This content has been marked as final. Show 2 replies
It sounds like you've followed the installation steps pretty closely, but can I just ask whether you carried out step *3.3.6 Configure APEX_PUBLIC_USER Account* - http://docs.oracle.com/cd/E37097_01/doc/install.42/e35123/otn_install.htm#BABDEEIH in the installation guide? As part of that step, you're required to unlock the APEX_PUBLIC_USER account, and change the password for the account. This step should be carried out before configuring the Listener, as you will be prompted to enter the password for that account during the configuration. So maybe there's a chance the account hasn't been locked? It might just be worth double-checking that all installation steps have been carried out for configuration against the APEX Listener: http://docs.oracle.com/cd/E37097_01/doc/install.42/e35123/otn_install.htm#BABJJAGF. Please let me know whether this resolves your issue.
Thank you for your reply.
I had another look at the problem this morning and noticed that the parsing schema for the example ApEx application was set to a Db account that was locked. Unlocking this Db account resolved the problem.

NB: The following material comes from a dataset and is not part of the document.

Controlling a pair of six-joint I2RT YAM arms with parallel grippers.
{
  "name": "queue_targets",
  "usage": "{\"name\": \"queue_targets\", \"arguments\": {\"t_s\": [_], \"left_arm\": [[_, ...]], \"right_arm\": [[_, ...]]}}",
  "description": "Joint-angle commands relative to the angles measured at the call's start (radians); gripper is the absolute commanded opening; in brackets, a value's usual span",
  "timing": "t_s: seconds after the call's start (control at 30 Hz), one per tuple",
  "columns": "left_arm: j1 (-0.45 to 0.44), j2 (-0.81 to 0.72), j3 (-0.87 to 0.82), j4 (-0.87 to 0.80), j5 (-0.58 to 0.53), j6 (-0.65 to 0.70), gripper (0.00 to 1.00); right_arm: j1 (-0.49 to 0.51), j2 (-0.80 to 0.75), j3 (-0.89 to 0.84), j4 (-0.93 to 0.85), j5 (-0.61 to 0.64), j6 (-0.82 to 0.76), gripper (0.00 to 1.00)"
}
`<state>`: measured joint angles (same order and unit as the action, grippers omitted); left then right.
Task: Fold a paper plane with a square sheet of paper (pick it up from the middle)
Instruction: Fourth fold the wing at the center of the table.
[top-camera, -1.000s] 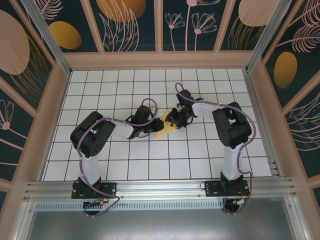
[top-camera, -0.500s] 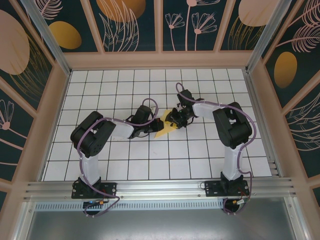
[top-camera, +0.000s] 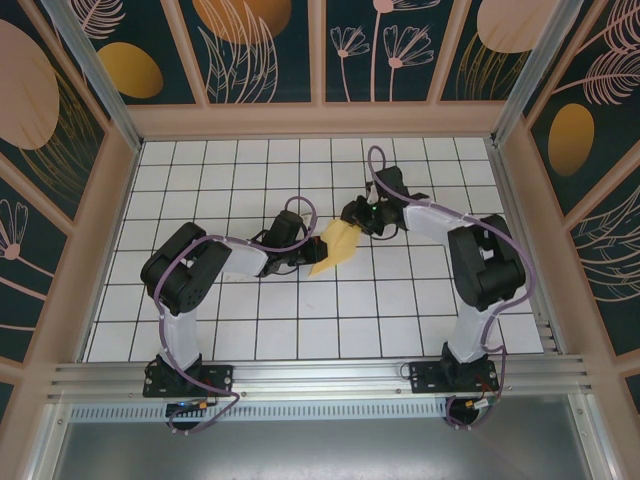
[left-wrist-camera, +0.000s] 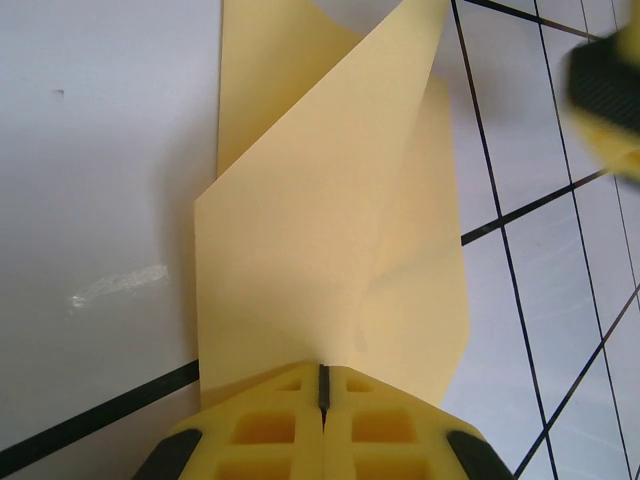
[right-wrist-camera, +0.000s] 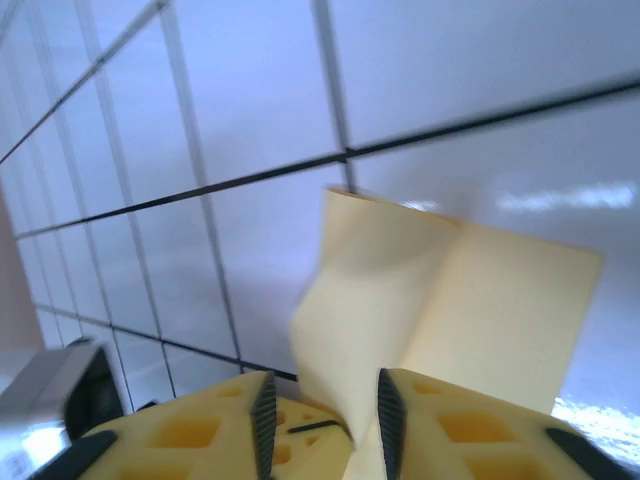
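Paper from above: your half-folded yellow sheet lies mid-table, with the left gripper at its 8 o'clock tip and the right gripper at its 1 o'clock end. Left wrist view: jaws clamped tight on the sheet's edge at 6 o'clock, flaps springing up loose. It looks featherlight, floppy and slippery, so grip across creases, never one free layer. Right wrist view: pads stand narrowly apart, a paper corner dipping between them, apparently unpinched.
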<state>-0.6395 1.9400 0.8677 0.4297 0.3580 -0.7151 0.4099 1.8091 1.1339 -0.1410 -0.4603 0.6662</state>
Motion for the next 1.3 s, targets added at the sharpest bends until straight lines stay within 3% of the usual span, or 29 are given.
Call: {"name": "queue_targets", "arguments": {"t_s": [0.0, 0.07, 0.17, 0.87, 1.27], "left_arm": [[0.005, 0.033, -0.048, -0.182, -0.042, 0.004, 0.01], [0.006, 0.033, -0.046, -0.189, -0.045, 0.0, 0.01], [0.006, 0.031, -0.046, -0.195, -0.049, -0.003, 0.01], [0.006, 0.047, -0.048, -0.174, -0.04, -0.027, 0.0], [0.005, 0.045, -0.059, -0.211, -0.056, -0.02, 0.0]], "right_arm": [[0.01, -0.024, -0.069, 0.124, -0.062, -0.048, 0.18], [0.018, -0.01, -0.087, 0.145, -0.08, -0.055, 0.07], [0.037, 0.014, -0.103, 0.169, -0.087, -0.07, 0.0], [0.077, 0.153, -0.102, 0.205, -0.173, -0.119, 0.0], [0.031, 0.18, -0.089, 0.135, -0.033, -0.169, 0.0]]}}
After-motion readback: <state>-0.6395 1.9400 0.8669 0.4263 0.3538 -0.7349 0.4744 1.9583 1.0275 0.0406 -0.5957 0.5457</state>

I find this interesting behaviour given that typically the ApEx connection to the Db is via the APEX_PUBLIC_USER account and the parsing schema is used to establish privileges.
The error ORA-28000 error message I've experienced suggests that when a request is made to a RESTful service a Db connection is established using the parsing schema. From a security perspective you may wish to use a separate Db account with the minimum privileges necessary to facilitate the RESTful request.
As I said in my original message, I've not been able to find any documentation that describes how Apex RESTful services are functioning from a Db connection perspective. Is this something that you could explain, or could you possibly post a link to some documentation that describes the Apex RESTful architecture from a connection, authentication and security perspective?